• _EXERCISE DETAILS_
Reproduce the full listing below exactly. Do not include the pictures.

• _DATA BELOW_
*** Begin section ***
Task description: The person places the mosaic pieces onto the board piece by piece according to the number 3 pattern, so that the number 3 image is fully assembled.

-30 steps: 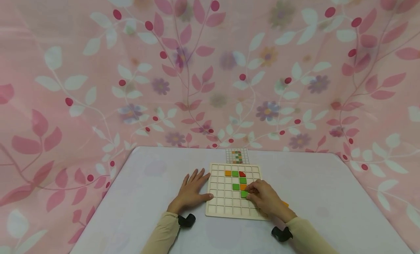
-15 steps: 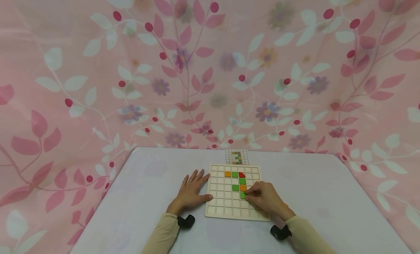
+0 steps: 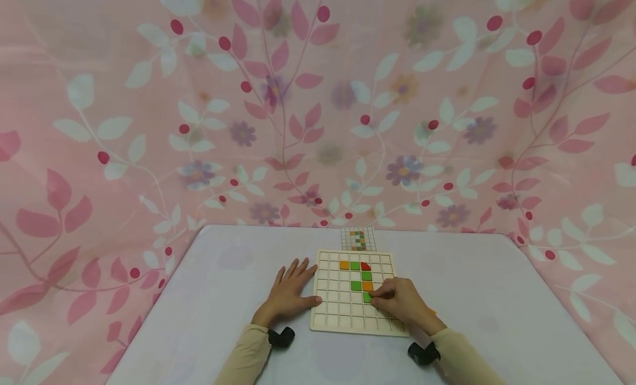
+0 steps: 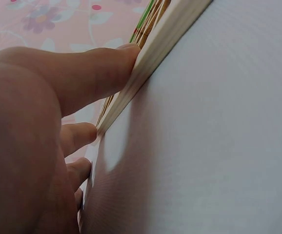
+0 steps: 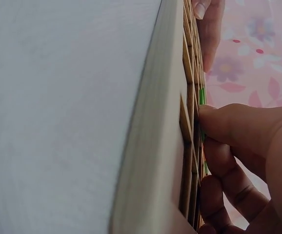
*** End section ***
• _TASK RESULT_
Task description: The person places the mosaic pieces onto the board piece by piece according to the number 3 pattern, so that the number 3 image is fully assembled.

-30 steps: 
-15 steps: 
+0 steps: 
+0 steps: 
+0 steps: 

Nothing else is part of this output.